Beijing plans to eradicate monopoly practices in the tech industry shortly after blocking Ant Group’s giant IPO.
Chinese tech giants from Alibaba Group Holding Ltd. through Tencent Holdings Ltd lost nearly $ 260 billion in market value in two days of frantic sales as investors scrambled to assess the aftermath of Beijing’s broadest attempt to contain its most powerful private sector companies.
Tech stocks fell for a second day after Beijing enacted regulations aimed at curbing the growing influence of internet leaders including JD.com Inc., Meituan and Xiaomi Corp. The Hang Seng Tech Index fell 5.6% two-day loss to 10% as of noon on Wednesday in Hong Kong. The shares in the quintet of companies fell by at least 8% in two meetings.
Beijing on Tuesday unveiled regulations to eradicate monopoly practices in the internet industry that are turning away from a largely straightforward approach and dealing a blow to businesses at the heart of the world’s second largest economy. The vaguely worded edict landed a week after new funding restrictions shocked Ant Group Co.’s $ 35 billion initial public offering, undoing founder Jack Ma’s ambitions to dominate online funding. They also showed up on the eve of Singles’ Day, the event Ma invented a decade ago and which has grown to be the country’s biggest annual shopping spree.
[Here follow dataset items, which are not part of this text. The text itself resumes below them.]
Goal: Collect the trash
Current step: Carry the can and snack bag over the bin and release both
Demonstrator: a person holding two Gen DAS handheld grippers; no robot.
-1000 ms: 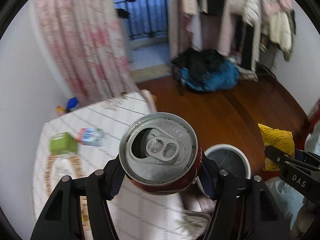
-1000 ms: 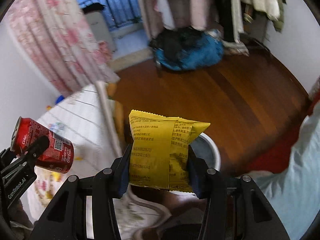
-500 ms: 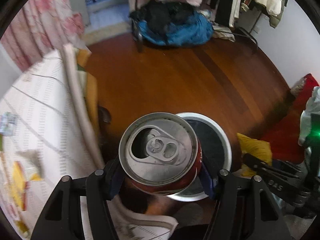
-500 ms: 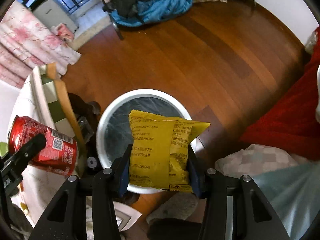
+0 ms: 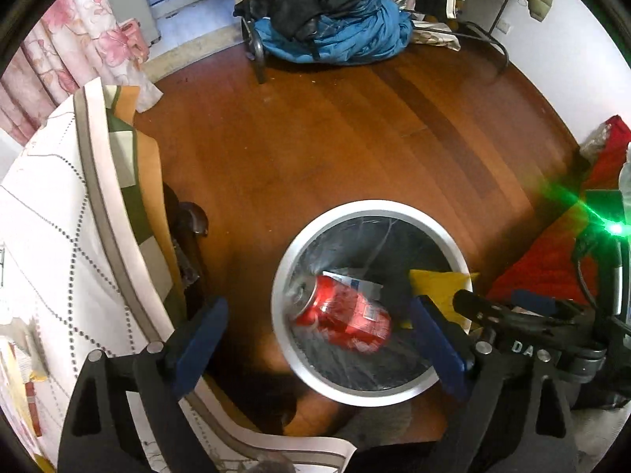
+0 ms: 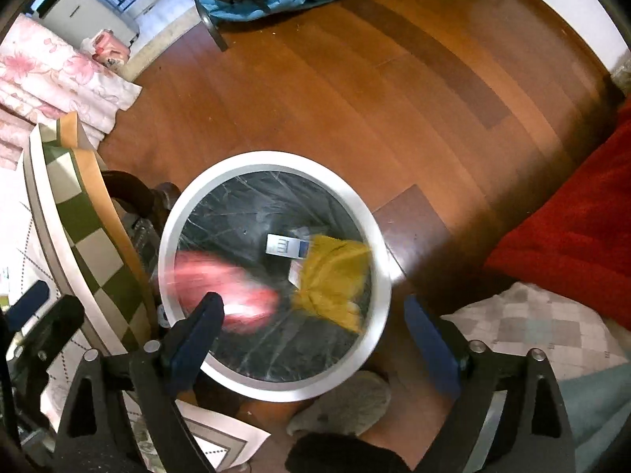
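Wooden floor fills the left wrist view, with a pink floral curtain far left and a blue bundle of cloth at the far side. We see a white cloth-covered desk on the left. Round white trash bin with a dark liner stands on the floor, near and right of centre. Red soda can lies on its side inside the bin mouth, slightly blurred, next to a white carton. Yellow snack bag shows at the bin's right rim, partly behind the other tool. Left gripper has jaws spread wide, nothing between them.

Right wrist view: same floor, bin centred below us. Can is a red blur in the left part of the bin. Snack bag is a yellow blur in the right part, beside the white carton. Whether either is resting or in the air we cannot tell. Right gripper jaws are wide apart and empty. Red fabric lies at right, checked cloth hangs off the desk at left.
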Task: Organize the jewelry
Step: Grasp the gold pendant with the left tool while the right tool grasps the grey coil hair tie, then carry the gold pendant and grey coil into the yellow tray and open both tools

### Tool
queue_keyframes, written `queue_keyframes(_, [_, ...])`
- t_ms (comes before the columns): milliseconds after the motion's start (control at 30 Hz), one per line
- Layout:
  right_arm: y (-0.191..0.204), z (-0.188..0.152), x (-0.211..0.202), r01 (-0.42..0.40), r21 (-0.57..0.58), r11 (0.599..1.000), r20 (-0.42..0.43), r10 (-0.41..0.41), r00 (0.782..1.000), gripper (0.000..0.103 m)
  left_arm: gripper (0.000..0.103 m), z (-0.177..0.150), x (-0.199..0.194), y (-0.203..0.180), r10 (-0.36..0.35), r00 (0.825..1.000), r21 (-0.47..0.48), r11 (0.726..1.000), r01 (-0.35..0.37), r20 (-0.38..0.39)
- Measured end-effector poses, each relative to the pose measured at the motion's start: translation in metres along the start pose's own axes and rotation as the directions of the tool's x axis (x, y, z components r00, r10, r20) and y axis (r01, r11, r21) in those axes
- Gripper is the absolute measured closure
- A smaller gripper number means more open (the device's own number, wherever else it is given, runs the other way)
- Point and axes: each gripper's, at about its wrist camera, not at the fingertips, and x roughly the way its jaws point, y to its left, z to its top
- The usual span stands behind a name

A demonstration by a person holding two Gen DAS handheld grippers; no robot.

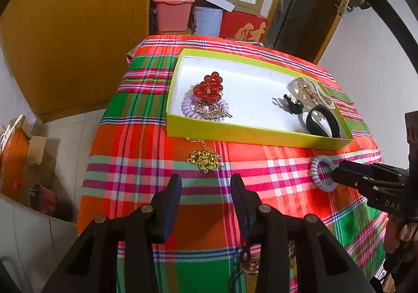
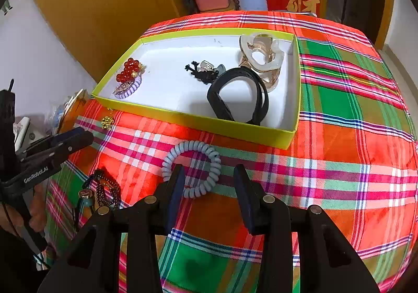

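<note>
A: What is being approached by the right gripper (image 2: pixel 207 180)?

B: A pale coiled hair tie (image 2: pixel 192 168) is being straddled on the plaid worktop (image 2: pixel 339 136). One side of its loop is lying just ahead of the left jaw, and the rest is lying between the jaws. The jaws are being held partly apart, with nothing gripped.

A: How is it being judged to handle?

B: As light, springy and soft, likely to squash and roll. A single strand of the coil is best being pinched, not the whole ring.

A: And the left gripper (image 1: pixel 206 183)?

B: Its jaws are being kept moderately wide and empty. A gold bead chain (image 1: pixel 205 158) is lying just beyond the tips, before the yellow-rimmed box (image 1: pixel 235 133).
</note>
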Motion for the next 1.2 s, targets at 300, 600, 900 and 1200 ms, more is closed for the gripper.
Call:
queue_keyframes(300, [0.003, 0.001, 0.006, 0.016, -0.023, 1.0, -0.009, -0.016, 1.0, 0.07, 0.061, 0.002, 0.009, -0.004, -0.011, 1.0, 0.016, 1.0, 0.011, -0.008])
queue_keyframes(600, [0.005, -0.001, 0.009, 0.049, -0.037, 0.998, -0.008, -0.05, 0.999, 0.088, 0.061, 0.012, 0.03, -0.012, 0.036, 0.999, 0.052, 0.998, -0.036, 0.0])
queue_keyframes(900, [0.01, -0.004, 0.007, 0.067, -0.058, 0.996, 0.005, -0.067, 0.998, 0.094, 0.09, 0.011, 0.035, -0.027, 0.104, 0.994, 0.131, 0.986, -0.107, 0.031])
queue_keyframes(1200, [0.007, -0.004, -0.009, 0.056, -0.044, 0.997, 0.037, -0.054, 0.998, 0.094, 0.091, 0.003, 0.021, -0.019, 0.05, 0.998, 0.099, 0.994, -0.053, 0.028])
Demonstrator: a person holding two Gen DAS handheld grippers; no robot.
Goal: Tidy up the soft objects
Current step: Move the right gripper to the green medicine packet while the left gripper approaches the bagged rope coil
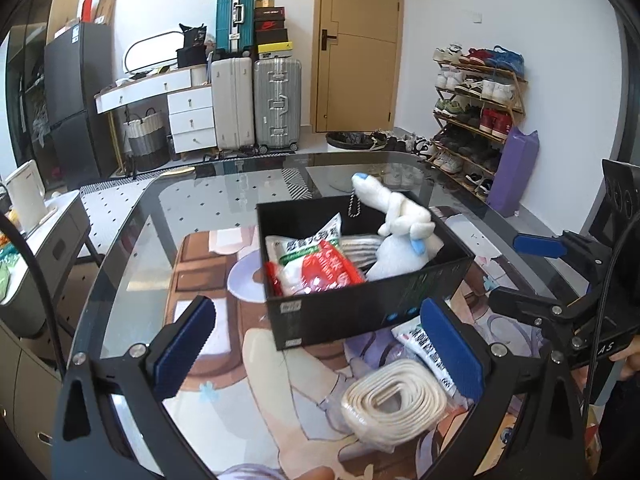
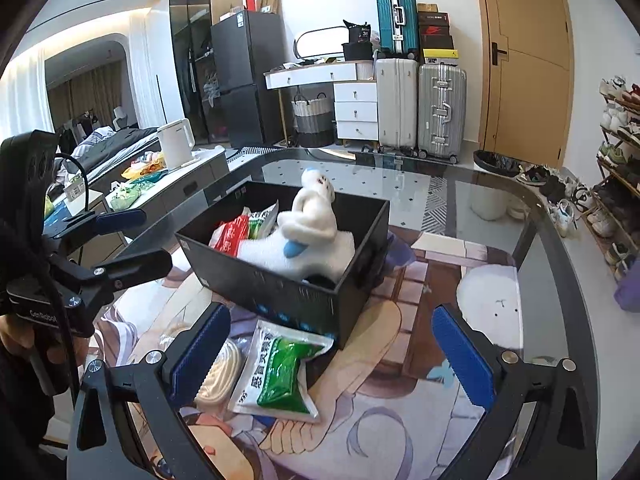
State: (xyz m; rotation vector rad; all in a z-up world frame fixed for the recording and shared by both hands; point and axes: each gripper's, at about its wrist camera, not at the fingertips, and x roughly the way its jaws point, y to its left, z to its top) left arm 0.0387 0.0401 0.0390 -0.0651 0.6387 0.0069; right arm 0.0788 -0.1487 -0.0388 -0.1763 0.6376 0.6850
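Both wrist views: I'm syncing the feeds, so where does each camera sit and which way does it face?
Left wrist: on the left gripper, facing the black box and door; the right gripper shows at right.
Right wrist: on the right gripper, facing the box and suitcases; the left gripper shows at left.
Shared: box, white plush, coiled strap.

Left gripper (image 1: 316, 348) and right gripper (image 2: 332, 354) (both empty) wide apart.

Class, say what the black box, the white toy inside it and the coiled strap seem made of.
Black box: probably matte cardboard, thin flat walls. White toy: plush fabric, fuzzy surface. Coiled strap: likely woven cotton webbing, ribbed cream layers.
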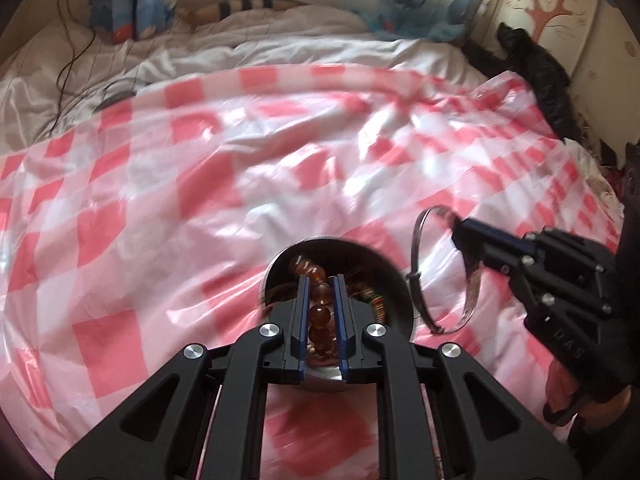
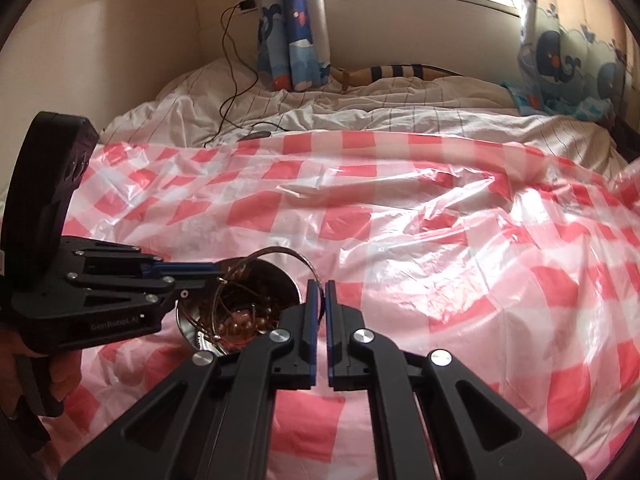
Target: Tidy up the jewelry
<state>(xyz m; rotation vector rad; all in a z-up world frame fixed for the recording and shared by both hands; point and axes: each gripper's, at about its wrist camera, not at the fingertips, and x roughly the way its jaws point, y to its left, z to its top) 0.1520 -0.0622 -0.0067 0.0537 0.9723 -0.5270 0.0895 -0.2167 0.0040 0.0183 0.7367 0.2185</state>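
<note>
A shiny metal bowl [image 1: 384, 268] sits on the red-and-white checked plastic sheet and holds tangled jewelry; it also shows in the right wrist view [image 2: 280, 280]. My left gripper [image 1: 319, 280] is over the bowl, its jaws narrowly apart around a strand of amber beads [image 1: 320, 314]; I cannot tell if they grip it. My right gripper [image 2: 319, 285] is shut on a thin silver bangle [image 1: 418, 256], held just right of the bowl. The bangle's band [image 2: 280, 251] arcs over the bowl's far rim in the right wrist view.
The checked sheet [image 2: 440, 240] covers a bed with white striped bedding [image 2: 360, 112]. A black cable [image 2: 232, 80] trails across the bedding at the back. Whale-print curtains [image 2: 288, 20] hang by the wall. A dark cloth [image 1: 532, 80] lies at the bed's right edge.
</note>
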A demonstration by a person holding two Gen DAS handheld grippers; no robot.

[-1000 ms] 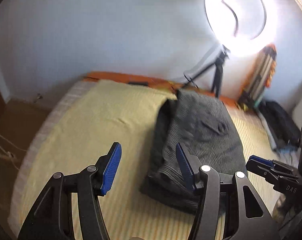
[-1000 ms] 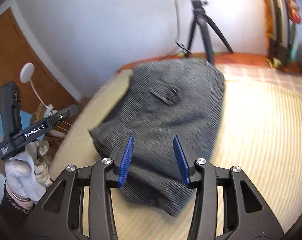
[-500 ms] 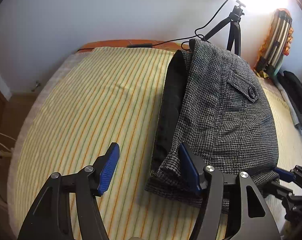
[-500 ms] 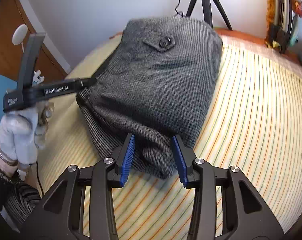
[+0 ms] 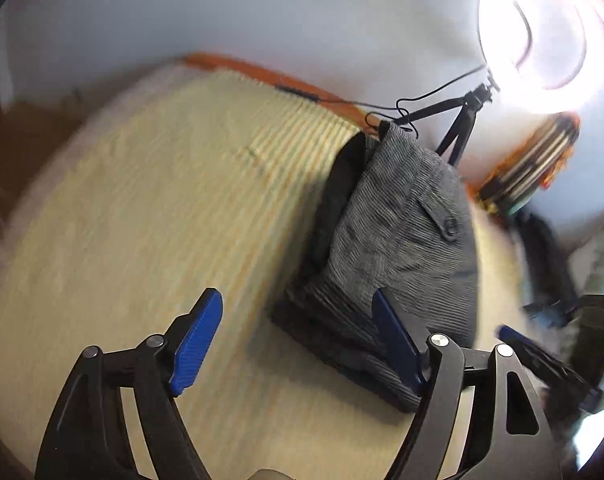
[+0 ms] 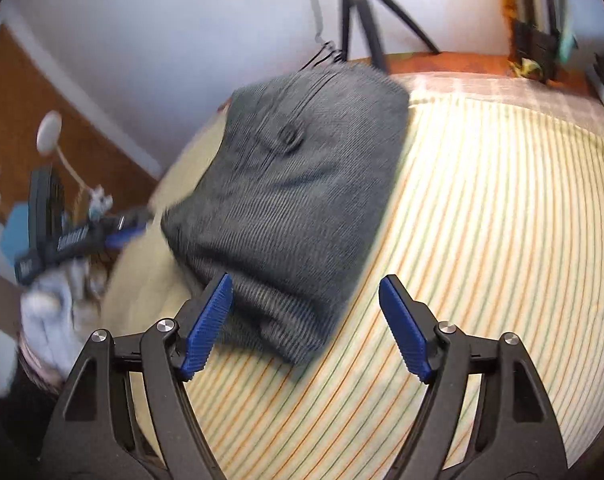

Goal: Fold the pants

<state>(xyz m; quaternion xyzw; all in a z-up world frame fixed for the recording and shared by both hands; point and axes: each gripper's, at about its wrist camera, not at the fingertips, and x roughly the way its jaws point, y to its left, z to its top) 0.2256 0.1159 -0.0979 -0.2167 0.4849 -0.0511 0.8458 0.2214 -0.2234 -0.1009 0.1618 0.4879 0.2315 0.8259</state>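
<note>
- Two claws show, each with blue pads, and both are spreading at this moment with no cloth pinched between the pads.
- Left claw (image 5: 298,338): its jaws stand wide; the pad at 3 o'clock lies in front of the near edge of the pants (image 5: 398,240), the other pad hangs over bare bed cover.
- Right claw (image 6: 306,320): jaws wide apart; the near corner of the pants (image 6: 294,200) sits between them, close to the pad at 9 o'clock, and whether that pad touches the cloth cannot be told. The other pad stands clear over the stripes.
- Folded into a thick grey bundle, the pants lie on the bed (image 6: 502,220), a buttoned pocket flap facing up; in the right wrist view they fill the middle, running toward 12 o'clock.
- Yellow striped cover spreads over the bed, with an orange edge at the far side.
- Beyond the pants at 12 o'clock stands a black tripod (image 6: 362,12); in the left wrist view a bright ring light (image 5: 538,28) glares at 1 o'clock.
- At 9 o'clock in the right wrist view, a gloved hand (image 6: 50,304) holds the left claw, blurred.
</note>
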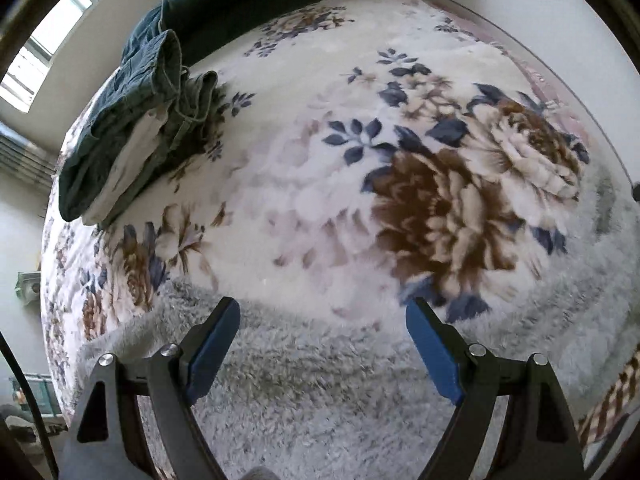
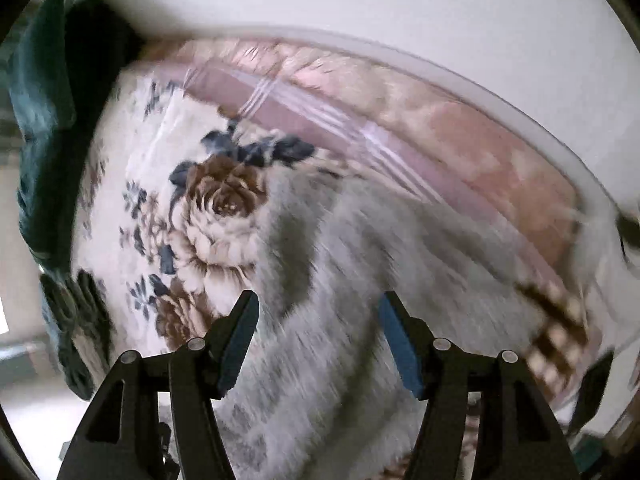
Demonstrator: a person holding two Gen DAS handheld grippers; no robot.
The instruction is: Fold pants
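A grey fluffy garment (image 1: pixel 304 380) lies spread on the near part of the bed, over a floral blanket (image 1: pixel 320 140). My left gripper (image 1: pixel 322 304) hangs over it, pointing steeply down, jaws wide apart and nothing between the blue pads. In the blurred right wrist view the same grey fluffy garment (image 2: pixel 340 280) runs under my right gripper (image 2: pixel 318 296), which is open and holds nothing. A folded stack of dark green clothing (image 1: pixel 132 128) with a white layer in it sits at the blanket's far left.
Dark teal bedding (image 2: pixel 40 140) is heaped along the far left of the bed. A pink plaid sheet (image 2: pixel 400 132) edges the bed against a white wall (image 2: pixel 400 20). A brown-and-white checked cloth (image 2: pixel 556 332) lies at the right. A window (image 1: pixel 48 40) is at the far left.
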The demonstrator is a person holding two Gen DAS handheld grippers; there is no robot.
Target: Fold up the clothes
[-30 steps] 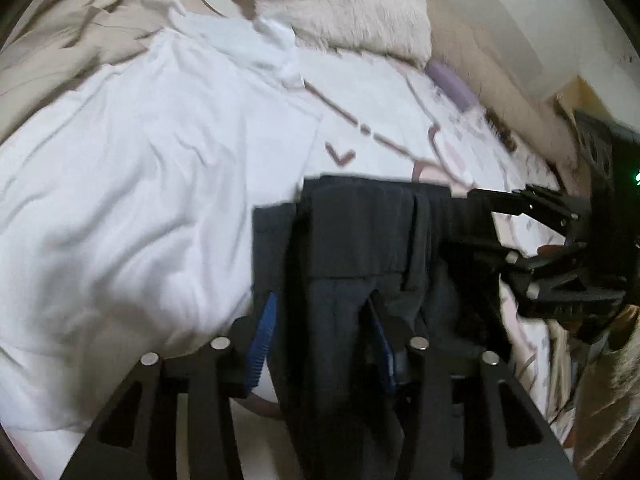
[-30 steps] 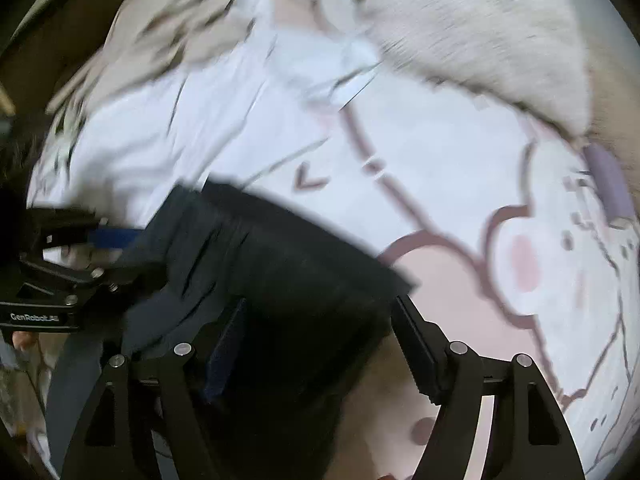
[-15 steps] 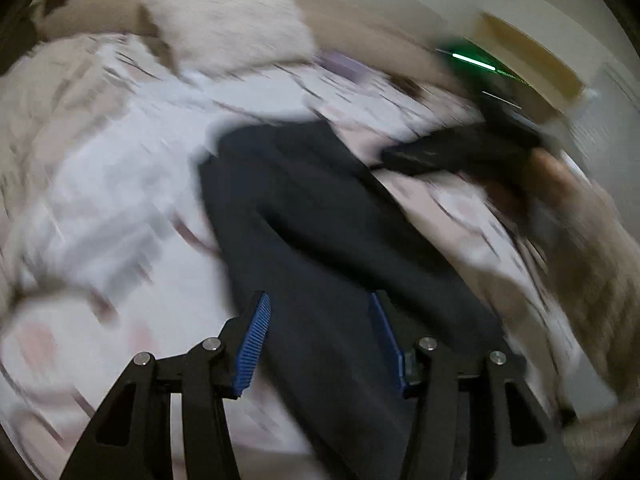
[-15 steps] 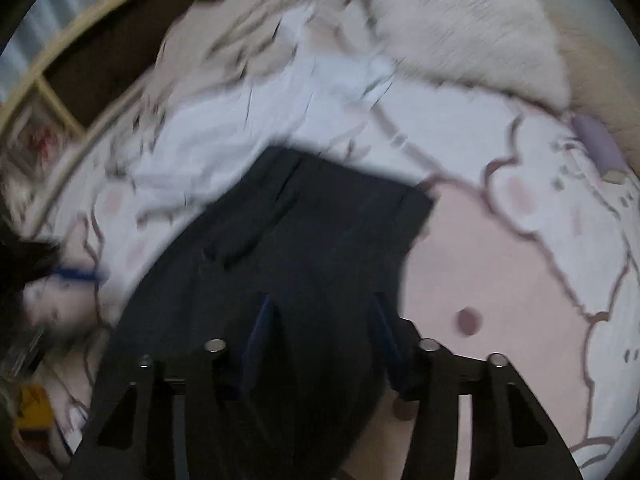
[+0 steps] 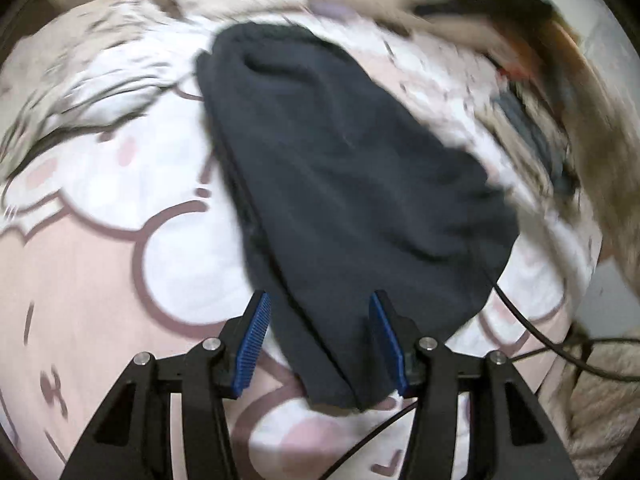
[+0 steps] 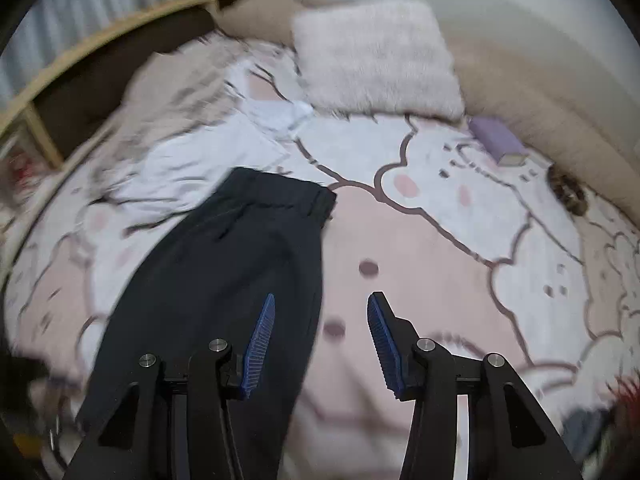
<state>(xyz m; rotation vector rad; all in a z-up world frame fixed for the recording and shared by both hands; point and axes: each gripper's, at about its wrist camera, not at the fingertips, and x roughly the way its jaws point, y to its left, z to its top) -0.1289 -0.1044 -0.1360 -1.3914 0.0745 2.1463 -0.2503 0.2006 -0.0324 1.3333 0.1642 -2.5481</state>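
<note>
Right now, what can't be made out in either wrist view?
- Left wrist view: clutter at the right edge, smeared by motion blur.
- Left wrist view: dark trousers, near end hidden behind the left gripper.
- Right wrist view: trousers' lower end, cut off by the frame and right gripper.

So the bed (image 6: 420,248) has a pink cartoon-bear sheet. Lying on it: dark trousers (image 6: 224,272) spread flat, a crumpled white shirt (image 6: 192,164) beside them, a fluffy pillow (image 6: 376,60), a purple book (image 6: 498,142).
</note>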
“China’s big tech needs to rethink its business models,” said Zhan Hao, managing partner of Beijing-based law firm Anjie. “The philosophy of Internet companies is an all-rounder. For platform operators in particular, they ensure user traffic and build ecosystems that are similar to one another.”
[Bloomberg]Xi Jinping’s government is increasingly diminishing the influence of private companies, which have become the main growth driver in the country. Despite sporadic raids on narrow areas, from mobile games to online counterfeiting, Alibaba and Tencent were largely free to acquire and invest in new businesses. They became major supporters of prominent startups, building sprawling empires that now span e-commerce and digital finance, social media, and entertainment.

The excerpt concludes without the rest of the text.